Each line of the entries that contains the word "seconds" adds one. Reply with the resulting number only.
--*--
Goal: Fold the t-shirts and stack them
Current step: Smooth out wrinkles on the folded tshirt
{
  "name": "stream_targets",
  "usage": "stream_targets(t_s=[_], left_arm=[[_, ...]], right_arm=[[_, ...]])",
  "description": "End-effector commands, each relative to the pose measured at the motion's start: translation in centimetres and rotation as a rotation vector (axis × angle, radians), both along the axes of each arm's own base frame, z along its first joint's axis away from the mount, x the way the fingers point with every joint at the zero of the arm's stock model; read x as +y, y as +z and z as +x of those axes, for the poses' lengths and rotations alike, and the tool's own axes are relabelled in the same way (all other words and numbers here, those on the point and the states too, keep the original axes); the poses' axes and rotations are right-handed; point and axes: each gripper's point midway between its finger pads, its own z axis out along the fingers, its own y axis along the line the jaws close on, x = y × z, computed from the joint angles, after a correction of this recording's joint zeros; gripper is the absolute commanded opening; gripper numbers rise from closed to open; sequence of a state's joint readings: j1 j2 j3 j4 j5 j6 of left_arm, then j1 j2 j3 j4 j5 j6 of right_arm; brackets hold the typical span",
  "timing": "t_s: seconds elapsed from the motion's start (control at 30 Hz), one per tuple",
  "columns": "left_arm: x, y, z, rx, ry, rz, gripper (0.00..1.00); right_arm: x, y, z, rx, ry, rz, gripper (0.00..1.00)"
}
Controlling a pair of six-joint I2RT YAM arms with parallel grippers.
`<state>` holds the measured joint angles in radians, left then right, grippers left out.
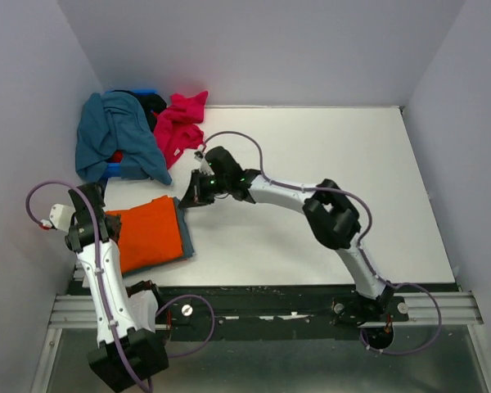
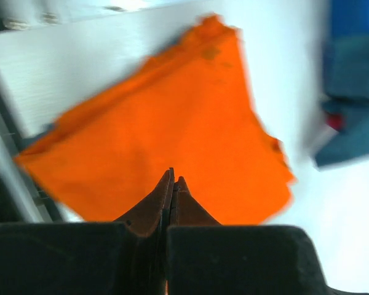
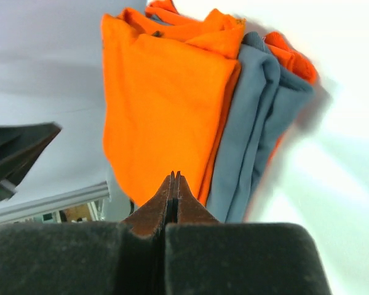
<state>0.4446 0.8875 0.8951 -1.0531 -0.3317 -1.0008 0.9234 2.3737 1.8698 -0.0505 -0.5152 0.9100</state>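
A folded bright orange t-shirt (image 1: 147, 233) lies on a folded slate blue-grey t-shirt (image 1: 185, 237) at the table's left front; both show in the right wrist view, orange (image 3: 166, 98) and blue-grey (image 3: 252, 135). The orange one fills the left wrist view (image 2: 172, 123). My left gripper (image 1: 96, 196) is shut and empty above the stack's left edge (image 2: 174, 178). My right gripper (image 1: 188, 196) is shut and empty just beyond the stack's far right corner (image 3: 174, 176). A teal t-shirt (image 1: 114, 135) and a magenta-pink t-shirt (image 1: 180, 123) lie crumpled at the back left.
A blue bin (image 1: 114, 168) sits under the teal shirt at the back left. Grey walls (image 1: 33, 98) enclose the white table (image 1: 327, 180) on three sides. A metal rail (image 1: 270, 307) runs along the near edge.
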Motion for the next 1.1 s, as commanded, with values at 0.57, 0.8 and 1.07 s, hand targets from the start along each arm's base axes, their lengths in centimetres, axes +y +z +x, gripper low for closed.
stream_targets(t_s=[0.57, 0.8, 1.07], left_arm=[[-27.7, 5.2, 15.3, -0.655, -1.218, -0.051, 0.67], [-34.5, 3.7, 15.0, -0.704, -1.397, 0.001, 0.99], [-34.2, 1.9, 15.7, -0.689, -1.442, 0.189, 0.99]], right_arm=[[-33.5, 9.8, 2.3, -0.523, -0.644, -0.181, 1.0], [-41.9, 10.4, -0.5, -0.691, -0.871, -0.329, 1.0], [-45.5, 6.8, -0.7, -0.757, -1.04, -0.359, 1.0]])
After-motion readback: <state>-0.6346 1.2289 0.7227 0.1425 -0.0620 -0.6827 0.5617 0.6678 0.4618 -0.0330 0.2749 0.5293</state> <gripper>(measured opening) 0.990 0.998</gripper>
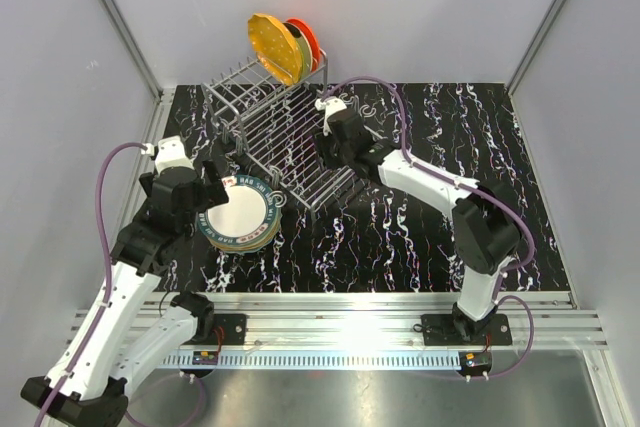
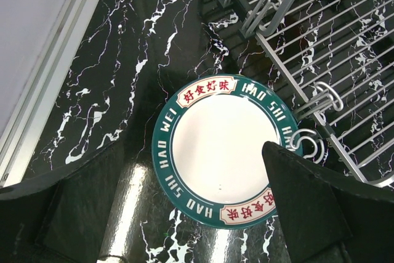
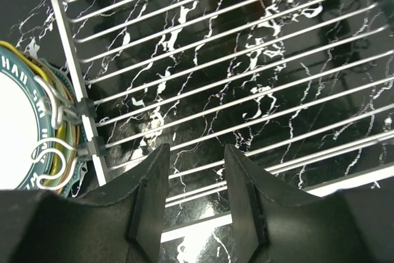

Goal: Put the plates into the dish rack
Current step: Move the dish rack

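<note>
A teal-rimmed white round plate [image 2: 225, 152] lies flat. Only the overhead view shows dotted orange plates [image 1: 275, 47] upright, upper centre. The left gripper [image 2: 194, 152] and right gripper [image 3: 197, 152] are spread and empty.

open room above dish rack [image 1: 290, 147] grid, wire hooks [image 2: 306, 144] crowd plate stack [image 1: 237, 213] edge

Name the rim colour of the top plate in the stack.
The top plate has a teal rim, white lettering; clearest in left wrist view.

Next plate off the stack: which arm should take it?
Left. The left tool, open, hovers directly over the teal-rimmed plate topping the stack. The right tool hangs empty over the dish rack's flat grid, farther from the plates.
</note>
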`<action>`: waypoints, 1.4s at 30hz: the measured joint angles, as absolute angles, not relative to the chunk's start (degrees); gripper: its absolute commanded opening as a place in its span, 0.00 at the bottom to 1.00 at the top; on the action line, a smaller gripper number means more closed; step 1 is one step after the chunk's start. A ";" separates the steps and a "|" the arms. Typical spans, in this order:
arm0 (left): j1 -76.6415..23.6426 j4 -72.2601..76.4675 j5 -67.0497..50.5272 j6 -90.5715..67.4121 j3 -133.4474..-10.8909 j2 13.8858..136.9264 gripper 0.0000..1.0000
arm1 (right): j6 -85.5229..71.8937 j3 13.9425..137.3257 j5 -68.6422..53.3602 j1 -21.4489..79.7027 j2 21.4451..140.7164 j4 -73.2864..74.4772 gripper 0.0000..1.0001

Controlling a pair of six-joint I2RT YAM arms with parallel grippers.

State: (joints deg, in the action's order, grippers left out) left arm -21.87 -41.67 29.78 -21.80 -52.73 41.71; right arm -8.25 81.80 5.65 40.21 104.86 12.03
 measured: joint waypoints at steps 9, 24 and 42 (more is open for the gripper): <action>-21.02 -41.45 29.76 -21.80 -51.99 41.71 0.99 | -6.63 81.80 5.28 40.21 107.07 13.41 0.49; -20.53 -41.45 29.54 -21.82 -51.96 41.28 0.99 | -5.58 81.62 5.52 40.25 109.58 18.04 0.48; -20.29 -41.41 29.54 -21.80 -51.92 40.12 0.99 | -3.86 74.85 6.74 40.45 103.92 19.68 0.46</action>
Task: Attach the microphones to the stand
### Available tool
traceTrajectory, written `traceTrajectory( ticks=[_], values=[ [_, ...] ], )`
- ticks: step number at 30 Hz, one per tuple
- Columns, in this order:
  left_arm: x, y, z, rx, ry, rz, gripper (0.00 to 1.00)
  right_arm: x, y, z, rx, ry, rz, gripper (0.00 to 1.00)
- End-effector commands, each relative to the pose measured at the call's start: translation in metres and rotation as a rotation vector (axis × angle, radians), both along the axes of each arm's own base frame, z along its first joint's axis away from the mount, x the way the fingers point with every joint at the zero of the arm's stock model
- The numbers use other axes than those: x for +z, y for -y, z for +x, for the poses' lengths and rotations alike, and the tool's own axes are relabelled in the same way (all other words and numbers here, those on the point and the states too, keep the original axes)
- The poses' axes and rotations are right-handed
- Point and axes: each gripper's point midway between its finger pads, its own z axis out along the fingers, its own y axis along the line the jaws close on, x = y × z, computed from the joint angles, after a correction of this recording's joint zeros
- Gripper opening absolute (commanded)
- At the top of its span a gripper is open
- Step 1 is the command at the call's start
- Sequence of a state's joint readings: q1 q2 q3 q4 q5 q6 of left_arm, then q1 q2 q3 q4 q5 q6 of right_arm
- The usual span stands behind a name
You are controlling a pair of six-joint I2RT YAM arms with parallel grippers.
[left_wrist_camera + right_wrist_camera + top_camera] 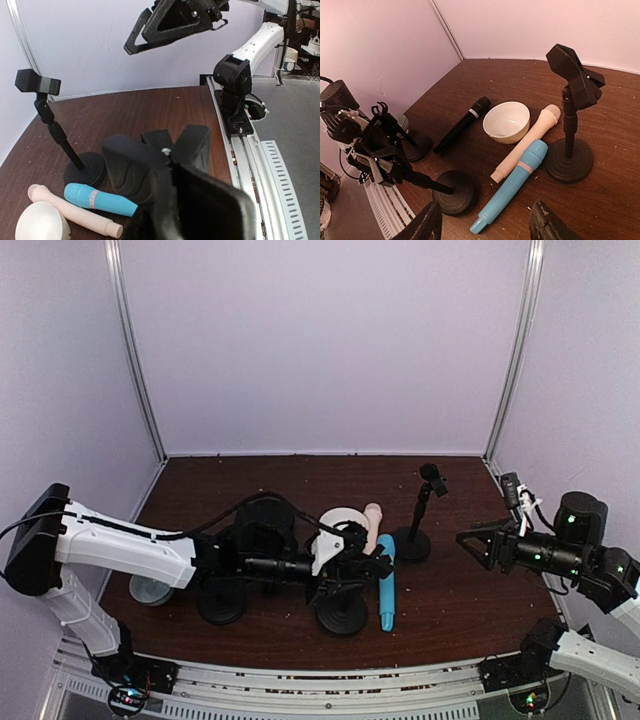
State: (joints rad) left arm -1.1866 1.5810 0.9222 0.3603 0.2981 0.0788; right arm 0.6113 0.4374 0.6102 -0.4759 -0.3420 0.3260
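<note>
Nearest, the left hand [355, 565] is clamped on the top of a tilted stand [454, 199] that carries no mic. Beyond it, the blue mic [512, 185], cream mic [525, 142] and black mic [462, 125] lie flat on the counter [450, 610], so none is attached yet. The upright stand [568, 150] has a bare clip. The right hand [478, 548] hovers half-wide and empty.

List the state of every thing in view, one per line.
Blue microphone: lying, unattached.
Cream microphone: lying, unattached.
Black microphone: lying, unattached.
Right stand: upright, clip empty.
Middle stand: gripped, no microphone.
Left stand: standing, no microphone.
White bowl: upright, empty.
Green bowl: partly hidden.
Left fingers: shut on middle stand.
Right fingers: open, empty.
</note>
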Motion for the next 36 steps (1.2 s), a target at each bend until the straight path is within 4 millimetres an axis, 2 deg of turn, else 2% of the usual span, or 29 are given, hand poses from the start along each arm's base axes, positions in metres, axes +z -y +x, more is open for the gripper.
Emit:
traceTrajectory(
  ticks=[1, 3, 5, 12, 13, 15, 23, 32, 36],
  values=[
    [0.048, 0.008, 0.003, -0.044, 0.1, -0.222, 0.0, -0.003, -0.006, -0.004, 0.032, -0.001, 0.035, 0.6],
    [0.041, 0.005, 0.007, -0.019, 0.107, -0.215, 0.02, -0.009, -0.006, -0.005, 0.038, -0.011, 0.029, 0.6],
    [0.032, 0.003, 0.011, 0.007, 0.116, -0.2, 0.16, -0.011, -0.006, -0.005, 0.034, -0.014, 0.033, 0.6],
    [0.001, -0.009, 0.022, 0.091, 0.122, -0.149, 0.4, -0.017, -0.007, -0.003, 0.028, -0.022, 0.042, 0.6],
    [-0.002, -0.011, 0.024, 0.107, 0.116, -0.151, 0.49, -0.018, -0.007, -0.003, 0.028, -0.022, 0.041, 0.6],
    [-0.008, -0.015, 0.028, 0.142, 0.107, -0.156, 0.56, -0.018, -0.007, -0.003, 0.029, -0.02, 0.039, 0.6],
    [-0.034, -0.029, 0.038, 0.266, 0.088, -0.178, 0.63, -0.023, -0.012, -0.001, 0.05, -0.025, 0.029, 0.6],
    [-0.07, -0.027, 0.033, 0.363, 0.073, -0.198, 0.64, -0.02, -0.02, 0.002, 0.084, -0.023, 0.019, 0.6],
    [-0.072, -0.033, 0.034, 0.395, 0.066, -0.22, 0.65, -0.02, -0.019, 0.001, 0.085, -0.015, 0.013, 0.6]
  ],
)
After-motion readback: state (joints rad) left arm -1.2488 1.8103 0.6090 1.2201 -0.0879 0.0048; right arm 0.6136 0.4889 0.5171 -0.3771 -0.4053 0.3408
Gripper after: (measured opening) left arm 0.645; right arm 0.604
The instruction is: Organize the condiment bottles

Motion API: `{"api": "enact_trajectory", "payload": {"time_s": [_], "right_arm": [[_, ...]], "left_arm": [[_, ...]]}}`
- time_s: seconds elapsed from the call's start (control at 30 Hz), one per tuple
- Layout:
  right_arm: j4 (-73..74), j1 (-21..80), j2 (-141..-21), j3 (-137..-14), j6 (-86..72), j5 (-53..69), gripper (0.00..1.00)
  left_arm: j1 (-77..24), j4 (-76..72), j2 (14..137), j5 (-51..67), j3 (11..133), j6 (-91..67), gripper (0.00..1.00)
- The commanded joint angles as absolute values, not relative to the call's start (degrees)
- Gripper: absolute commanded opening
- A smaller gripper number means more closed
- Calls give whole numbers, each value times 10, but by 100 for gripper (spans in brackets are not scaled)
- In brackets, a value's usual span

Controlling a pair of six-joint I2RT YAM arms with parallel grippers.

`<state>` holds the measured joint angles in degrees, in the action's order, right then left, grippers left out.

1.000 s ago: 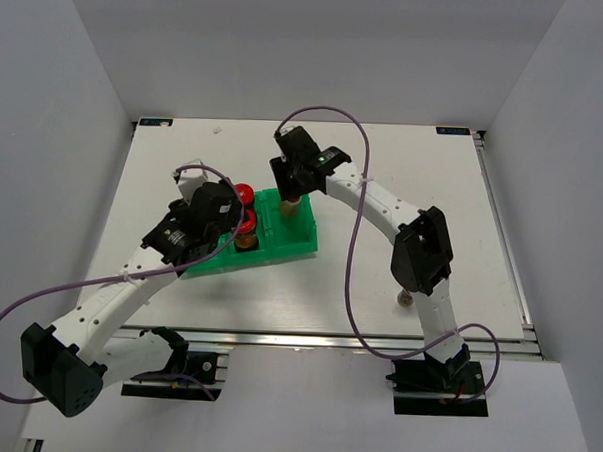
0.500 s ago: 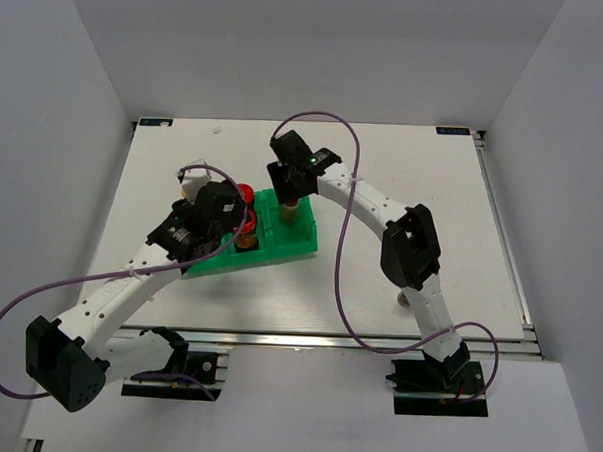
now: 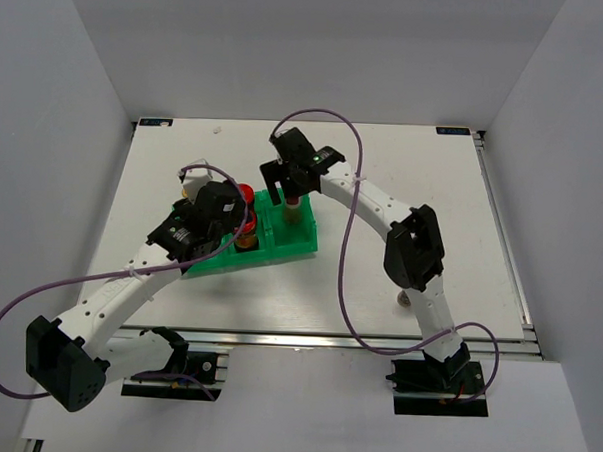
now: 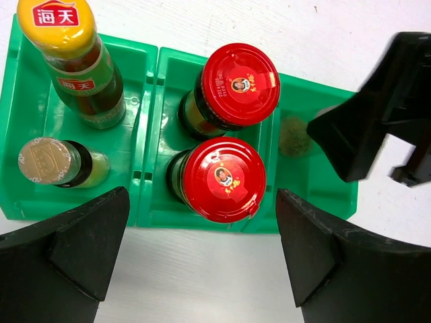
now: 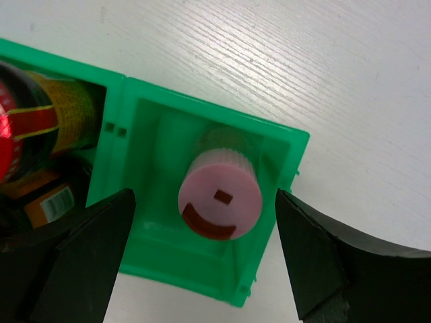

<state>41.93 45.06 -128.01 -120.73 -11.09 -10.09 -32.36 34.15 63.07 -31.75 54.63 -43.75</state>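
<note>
The right tool (image 5: 204, 222) hangs with its jaws wide apart, 1 finger on each side of the pink-capped bottle (image 5: 219, 200) and gripping nothing. That bottle stands upright on its own in the end bay of the green tray (image 5: 145, 94), the bay nearest the right arm. A gap shows between its cap and each finger. Centred over the cap like this, the tool looks placed for a straight vertical move, so that it would not knock the bottle against the bay walls.

The left tool (image 4: 202, 222) is also spread open and empty. It hovers over the 2 red-capped bottles (image 4: 240, 85), which stand 1 behind the other in the middle bay, their caps nearly touching. The near one sits between the fingers, low enough that the jaws could close on it. I cannot tell whether the tool is there to grasp it or only waiting.

In the far-left bay a yellow-capped bottle (image 4: 57, 27) leans a little, and a beige-capped bottle (image 4: 44, 161) stands beside it. That makes 5 bottles in the tray, grouped roughly by kind. The tray rests on the desk (image 3: 433, 192) between the 2 arms. I judge the sorting nearly done.
</note>
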Motion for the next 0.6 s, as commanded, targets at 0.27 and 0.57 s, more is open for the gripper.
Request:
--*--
Answer to this task
2